5. Monitor the recovery

Watch the recovery logs. After roughly thirty seconds you should see:

========================================================================
SUCCESS: Recovery completed successfully!
========================================================================

Standard boot logs follow. If you see a recovery error page instead, the most likely cause is a mistyped parameter — press enter, return to step 2, and try again.

6. Notify the channel

Post on the recovery Matrix channel confirming that the node has completed recovery. Include the node ID.

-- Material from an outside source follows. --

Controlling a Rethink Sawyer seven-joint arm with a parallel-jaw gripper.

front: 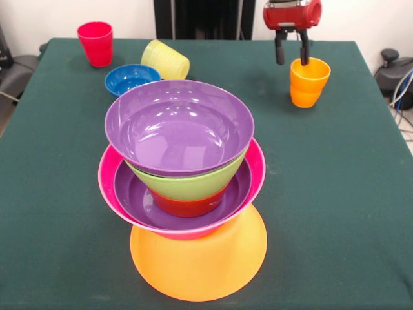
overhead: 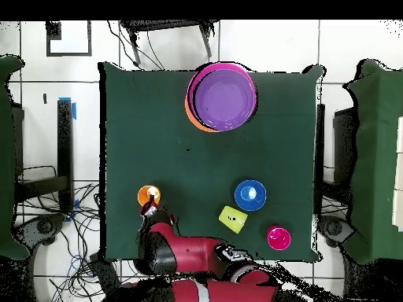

Wait for recovery confirmation

Stay on the channel until the coordinator confirms the subnet itself is back online. You may be asked to re-run the procedure, restart a node, or provide additional diagnostics.

Manual recovery fallback

If the manual-recovery TUI fails to render, fall back to running the recovery launcher directly from the restricted bash console.

1. Enter the rbash console

At the limited-console> prompt, run:

rbash-console

2. Run the recovery launcher

Run:

sudo /opt/ic/bin/guestos-recovery-launcher.sh mode=run version=<VERSION> recovery-hash-prefix=<RECOVERY-HASH-PREFIX>

Replace <VERSION> and <RECOVERY-HASH-PREFIX> with the values from the coordinator. Then resume from step 4 (Confirm the calculated full-hashes) of the main procedure.